Aim of the task>
Using the data below, print exactly the line with "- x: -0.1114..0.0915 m", the line with "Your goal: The", and every line between them, but none of the pictures.
-------- Dataset entries
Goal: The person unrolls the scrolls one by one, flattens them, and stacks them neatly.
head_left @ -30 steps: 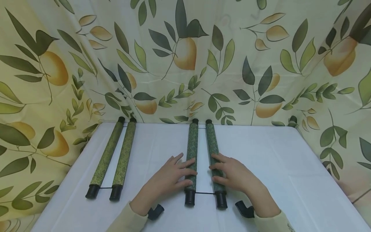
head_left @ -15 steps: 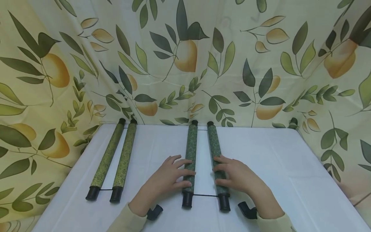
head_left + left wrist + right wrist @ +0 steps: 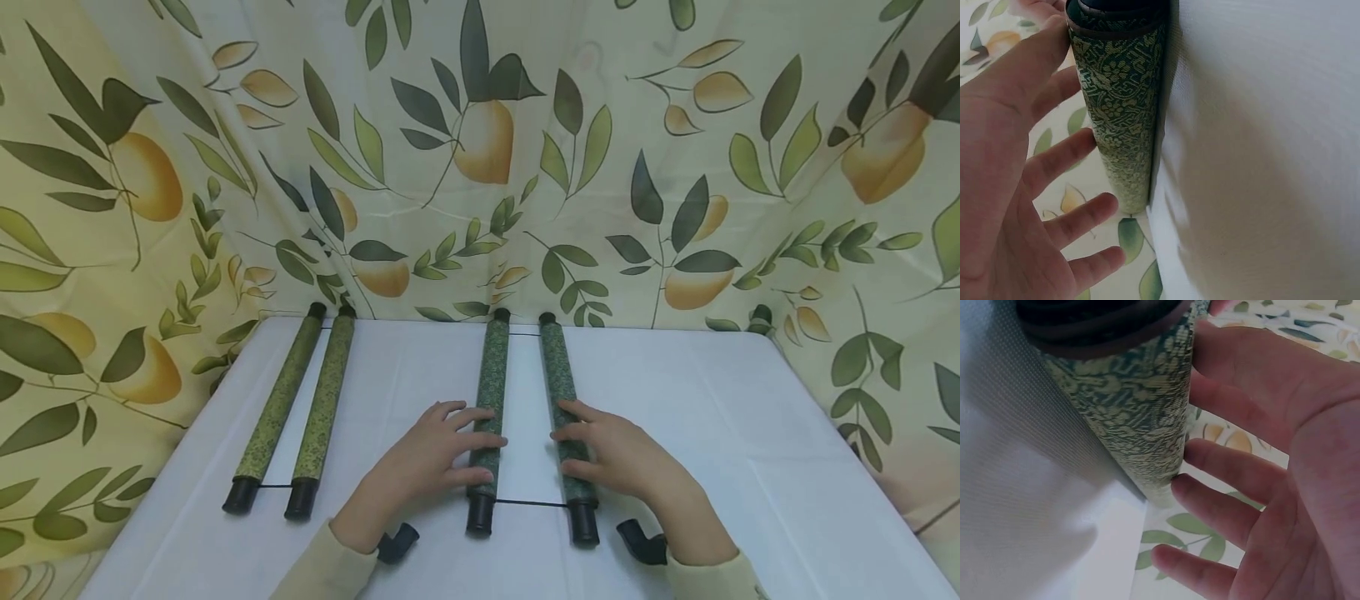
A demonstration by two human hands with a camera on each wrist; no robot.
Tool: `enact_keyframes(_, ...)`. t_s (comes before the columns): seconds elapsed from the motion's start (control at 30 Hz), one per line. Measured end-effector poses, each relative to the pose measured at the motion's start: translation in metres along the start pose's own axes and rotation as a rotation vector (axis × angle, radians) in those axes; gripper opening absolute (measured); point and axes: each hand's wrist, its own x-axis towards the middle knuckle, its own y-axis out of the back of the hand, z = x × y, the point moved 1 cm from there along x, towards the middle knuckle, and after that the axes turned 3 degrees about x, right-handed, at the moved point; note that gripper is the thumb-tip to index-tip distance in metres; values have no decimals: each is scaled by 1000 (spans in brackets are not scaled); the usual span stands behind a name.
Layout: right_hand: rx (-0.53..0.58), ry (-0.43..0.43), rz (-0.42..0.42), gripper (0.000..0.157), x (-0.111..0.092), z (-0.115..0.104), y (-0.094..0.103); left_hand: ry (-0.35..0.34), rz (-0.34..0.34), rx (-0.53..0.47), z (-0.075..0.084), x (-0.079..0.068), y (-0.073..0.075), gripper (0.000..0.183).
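A scroll rolled up from both ends lies lengthwise mid-table, its left roll and right roll covered in dark green patterned brocade with black end knobs. Between the rolls shows a narrow pale strip with a thin dark line at its near end. My left hand rests spread fingers on the left roll from above; my right hand does likewise on the right roll. In the left wrist view the fingertips touch or nearly touch the brocade. The right wrist view shows fingers along the side of the roll.
A second, lighter olive-green scroll, also in two rolls, lies at the left of the white table. Behind the table's far edge hangs a curtain printed with leaves and fruit. Black curved pieces sit at both wrists.
The two dark green rolls have moved apart, the left one leftward and the right one rightward, each along with its hand. The strip between them has widened. The olive scroll has stayed in place.
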Motion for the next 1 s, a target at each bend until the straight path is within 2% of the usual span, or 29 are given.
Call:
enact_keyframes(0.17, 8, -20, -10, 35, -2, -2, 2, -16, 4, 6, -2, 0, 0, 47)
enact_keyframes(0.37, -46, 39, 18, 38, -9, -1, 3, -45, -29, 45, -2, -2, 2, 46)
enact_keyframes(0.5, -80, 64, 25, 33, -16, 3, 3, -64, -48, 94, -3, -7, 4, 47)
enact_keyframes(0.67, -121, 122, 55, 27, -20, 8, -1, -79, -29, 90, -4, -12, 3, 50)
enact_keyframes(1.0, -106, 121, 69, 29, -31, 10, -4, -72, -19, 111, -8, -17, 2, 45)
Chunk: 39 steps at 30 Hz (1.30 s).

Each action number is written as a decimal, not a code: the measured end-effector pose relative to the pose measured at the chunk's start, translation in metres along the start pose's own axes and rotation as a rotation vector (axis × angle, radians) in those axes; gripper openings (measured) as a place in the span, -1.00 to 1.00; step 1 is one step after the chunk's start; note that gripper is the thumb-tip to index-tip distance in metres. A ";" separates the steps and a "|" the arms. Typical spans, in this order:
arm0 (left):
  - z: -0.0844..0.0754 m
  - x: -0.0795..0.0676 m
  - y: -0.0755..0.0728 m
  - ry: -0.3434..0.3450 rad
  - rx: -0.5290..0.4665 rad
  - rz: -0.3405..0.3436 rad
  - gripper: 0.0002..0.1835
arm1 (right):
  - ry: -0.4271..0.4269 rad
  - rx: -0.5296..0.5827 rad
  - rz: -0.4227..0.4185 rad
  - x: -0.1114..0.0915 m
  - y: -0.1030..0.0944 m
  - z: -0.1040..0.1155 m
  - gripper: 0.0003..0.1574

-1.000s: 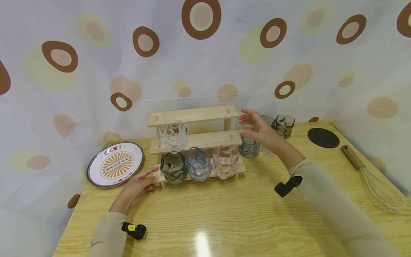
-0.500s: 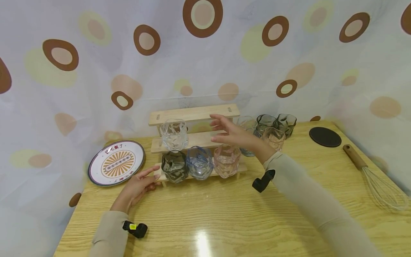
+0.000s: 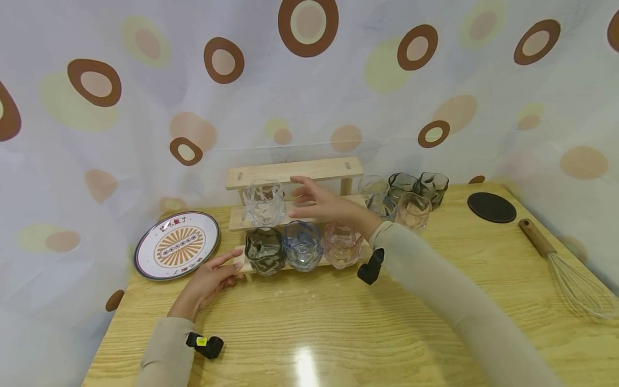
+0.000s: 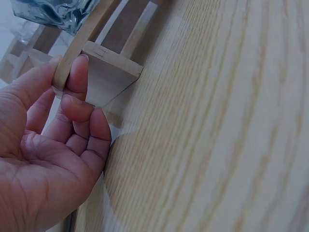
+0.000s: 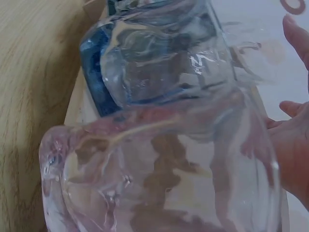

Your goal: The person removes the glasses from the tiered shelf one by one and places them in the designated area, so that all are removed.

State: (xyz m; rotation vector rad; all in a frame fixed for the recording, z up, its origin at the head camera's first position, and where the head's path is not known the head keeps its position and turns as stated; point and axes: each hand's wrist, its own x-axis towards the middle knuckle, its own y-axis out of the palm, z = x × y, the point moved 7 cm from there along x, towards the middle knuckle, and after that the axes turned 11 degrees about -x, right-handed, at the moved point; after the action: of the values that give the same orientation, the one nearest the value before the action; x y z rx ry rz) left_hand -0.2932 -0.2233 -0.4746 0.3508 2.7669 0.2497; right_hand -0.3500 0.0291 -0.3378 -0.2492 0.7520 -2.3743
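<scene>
A three-tier wooden rack (image 3: 295, 172) stands at the back of the table. My left hand (image 3: 208, 282) pinches the left end of its lowest board (image 4: 72, 58) between thumb and fingers. On that board are a dark grey glass (image 3: 264, 252), a blue-tinted glass (image 3: 302, 247) and a pink glass (image 3: 342, 246). A clear glass (image 3: 264, 204) sits at the left of the middle board. My right hand (image 3: 325, 204) hovers over the middle board, just right of the clear glass, fingers spread and holding nothing. In the right wrist view, the pink glass (image 5: 159, 179) fills the foreground.
Right of the rack several glasses cluster: a clear one (image 3: 373, 185), a bluish one (image 3: 381, 205), a peach one (image 3: 413, 210) and two dark grey glasses (image 3: 433, 188). Beyond are a black round coaster (image 3: 491, 207) and a whisk (image 3: 556, 252). A patterned plate (image 3: 177, 245) lies left.
My right hand has moved left from the glasses beside the rack, across the middle board, to near the clear glass. The left hand has stayed at the lowest board's end.
</scene>
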 end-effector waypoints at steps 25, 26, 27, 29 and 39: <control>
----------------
Your solution>
  - x: -0.1114..0.0915 m
  - y: -0.1030..0.0944 m
  - z: -0.1040..0.1155 m
  - gripper: 0.0003..0.1574

-1.000s: 
-0.500s: 
+0.000s: 
+0.000s: 
+0.000s: 

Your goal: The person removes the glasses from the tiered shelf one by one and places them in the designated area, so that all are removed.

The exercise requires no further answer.